* [TASK INSTRUCTIONS] All that is needed is the number of lines in the records that contain the word "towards", stated without anything else.

* [EXCERPTED RECORDS]
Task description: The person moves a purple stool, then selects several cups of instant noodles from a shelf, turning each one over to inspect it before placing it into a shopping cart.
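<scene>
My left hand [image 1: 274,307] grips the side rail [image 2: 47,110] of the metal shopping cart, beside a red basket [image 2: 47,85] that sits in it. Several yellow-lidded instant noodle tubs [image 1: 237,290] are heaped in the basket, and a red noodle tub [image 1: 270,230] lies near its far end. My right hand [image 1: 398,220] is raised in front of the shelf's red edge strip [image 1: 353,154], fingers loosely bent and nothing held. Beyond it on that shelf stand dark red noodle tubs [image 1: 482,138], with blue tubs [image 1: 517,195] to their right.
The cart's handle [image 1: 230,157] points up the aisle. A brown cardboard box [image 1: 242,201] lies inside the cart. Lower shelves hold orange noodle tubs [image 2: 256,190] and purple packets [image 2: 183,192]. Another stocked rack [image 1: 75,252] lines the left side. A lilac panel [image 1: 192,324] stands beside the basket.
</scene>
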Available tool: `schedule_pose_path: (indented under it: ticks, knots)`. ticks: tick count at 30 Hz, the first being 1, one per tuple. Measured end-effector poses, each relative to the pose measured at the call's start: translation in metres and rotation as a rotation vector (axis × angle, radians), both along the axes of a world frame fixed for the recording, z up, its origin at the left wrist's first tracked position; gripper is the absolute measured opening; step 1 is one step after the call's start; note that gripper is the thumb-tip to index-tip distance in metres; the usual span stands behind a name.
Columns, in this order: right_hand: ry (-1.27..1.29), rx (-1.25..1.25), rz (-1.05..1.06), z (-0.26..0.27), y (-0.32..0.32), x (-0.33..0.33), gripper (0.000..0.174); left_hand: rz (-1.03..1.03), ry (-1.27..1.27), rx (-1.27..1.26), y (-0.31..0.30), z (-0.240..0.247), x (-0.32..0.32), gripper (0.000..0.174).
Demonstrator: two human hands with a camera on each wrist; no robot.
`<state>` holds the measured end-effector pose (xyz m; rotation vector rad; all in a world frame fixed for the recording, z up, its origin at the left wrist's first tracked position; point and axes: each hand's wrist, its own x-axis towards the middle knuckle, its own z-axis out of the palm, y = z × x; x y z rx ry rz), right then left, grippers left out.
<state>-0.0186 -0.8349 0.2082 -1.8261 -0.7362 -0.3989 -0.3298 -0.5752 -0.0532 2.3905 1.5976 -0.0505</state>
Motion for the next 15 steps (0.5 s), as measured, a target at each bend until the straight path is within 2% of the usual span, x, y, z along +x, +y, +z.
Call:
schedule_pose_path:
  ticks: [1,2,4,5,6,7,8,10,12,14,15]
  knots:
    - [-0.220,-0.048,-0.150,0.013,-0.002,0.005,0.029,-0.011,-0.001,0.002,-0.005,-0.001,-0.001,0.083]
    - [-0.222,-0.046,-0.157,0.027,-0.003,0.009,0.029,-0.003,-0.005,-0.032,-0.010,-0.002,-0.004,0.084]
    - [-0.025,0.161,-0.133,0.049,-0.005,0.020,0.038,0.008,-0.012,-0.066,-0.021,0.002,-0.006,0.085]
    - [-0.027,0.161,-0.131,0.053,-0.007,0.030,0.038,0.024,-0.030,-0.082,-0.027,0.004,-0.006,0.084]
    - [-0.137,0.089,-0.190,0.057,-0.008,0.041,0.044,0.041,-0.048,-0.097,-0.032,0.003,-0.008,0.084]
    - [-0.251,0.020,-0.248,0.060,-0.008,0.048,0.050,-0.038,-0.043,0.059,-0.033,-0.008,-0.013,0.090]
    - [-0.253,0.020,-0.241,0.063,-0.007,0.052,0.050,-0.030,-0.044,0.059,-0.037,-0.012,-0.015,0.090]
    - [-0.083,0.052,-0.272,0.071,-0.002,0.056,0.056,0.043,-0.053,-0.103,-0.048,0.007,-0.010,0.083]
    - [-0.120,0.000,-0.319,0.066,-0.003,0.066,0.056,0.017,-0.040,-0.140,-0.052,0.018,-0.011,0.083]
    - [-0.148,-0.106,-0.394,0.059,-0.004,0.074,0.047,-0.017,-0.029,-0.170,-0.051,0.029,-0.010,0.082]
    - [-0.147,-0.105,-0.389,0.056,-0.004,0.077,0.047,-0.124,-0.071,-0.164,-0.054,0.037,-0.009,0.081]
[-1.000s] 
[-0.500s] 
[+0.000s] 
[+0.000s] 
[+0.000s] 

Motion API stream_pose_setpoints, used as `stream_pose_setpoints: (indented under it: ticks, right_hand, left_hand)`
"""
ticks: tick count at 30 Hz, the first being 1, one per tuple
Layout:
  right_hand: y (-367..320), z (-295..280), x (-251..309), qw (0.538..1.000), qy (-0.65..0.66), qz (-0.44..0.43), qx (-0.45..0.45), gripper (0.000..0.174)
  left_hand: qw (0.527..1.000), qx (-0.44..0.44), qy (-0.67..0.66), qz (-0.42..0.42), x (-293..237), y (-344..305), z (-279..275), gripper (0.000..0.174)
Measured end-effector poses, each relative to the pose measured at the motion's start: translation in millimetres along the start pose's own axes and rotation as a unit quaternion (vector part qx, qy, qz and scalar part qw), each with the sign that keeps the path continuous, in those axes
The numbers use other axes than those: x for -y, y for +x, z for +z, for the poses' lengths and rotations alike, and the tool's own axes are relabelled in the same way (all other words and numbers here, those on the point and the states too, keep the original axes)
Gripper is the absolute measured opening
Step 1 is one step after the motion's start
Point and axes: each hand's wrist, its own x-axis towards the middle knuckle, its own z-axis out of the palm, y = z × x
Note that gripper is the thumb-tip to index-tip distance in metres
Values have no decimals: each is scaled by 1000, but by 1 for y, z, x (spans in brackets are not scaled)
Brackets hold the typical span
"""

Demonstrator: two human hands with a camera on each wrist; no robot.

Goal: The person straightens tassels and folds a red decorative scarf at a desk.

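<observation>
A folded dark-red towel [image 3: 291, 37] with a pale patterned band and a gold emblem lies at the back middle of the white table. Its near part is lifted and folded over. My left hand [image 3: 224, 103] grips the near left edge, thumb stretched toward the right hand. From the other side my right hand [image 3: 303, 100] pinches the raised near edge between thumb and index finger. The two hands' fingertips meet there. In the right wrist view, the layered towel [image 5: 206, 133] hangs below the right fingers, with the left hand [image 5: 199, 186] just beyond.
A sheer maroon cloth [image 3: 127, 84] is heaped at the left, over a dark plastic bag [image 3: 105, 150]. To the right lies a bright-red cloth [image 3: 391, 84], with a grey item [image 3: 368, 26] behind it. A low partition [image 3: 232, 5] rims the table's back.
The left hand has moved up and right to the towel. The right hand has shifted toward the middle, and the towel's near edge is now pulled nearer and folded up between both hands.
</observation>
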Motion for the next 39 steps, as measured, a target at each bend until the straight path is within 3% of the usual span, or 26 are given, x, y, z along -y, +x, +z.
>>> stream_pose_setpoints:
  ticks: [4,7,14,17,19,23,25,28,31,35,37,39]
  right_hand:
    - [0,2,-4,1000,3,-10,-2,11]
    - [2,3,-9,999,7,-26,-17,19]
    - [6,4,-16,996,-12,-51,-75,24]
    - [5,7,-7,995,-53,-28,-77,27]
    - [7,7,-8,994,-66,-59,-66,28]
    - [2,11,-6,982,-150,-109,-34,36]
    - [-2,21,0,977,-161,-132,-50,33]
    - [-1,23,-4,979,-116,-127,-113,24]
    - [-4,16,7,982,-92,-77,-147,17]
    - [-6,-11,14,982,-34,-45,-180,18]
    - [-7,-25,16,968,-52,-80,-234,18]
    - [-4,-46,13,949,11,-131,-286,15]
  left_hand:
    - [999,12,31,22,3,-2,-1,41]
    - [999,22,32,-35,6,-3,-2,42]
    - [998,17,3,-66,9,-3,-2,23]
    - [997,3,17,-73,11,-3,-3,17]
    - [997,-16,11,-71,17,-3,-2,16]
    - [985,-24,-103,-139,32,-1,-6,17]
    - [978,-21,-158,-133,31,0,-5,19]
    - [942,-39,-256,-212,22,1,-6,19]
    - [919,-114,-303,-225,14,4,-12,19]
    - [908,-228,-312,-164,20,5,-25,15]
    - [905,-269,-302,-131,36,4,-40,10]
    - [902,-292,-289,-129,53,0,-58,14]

* [REPLY] 2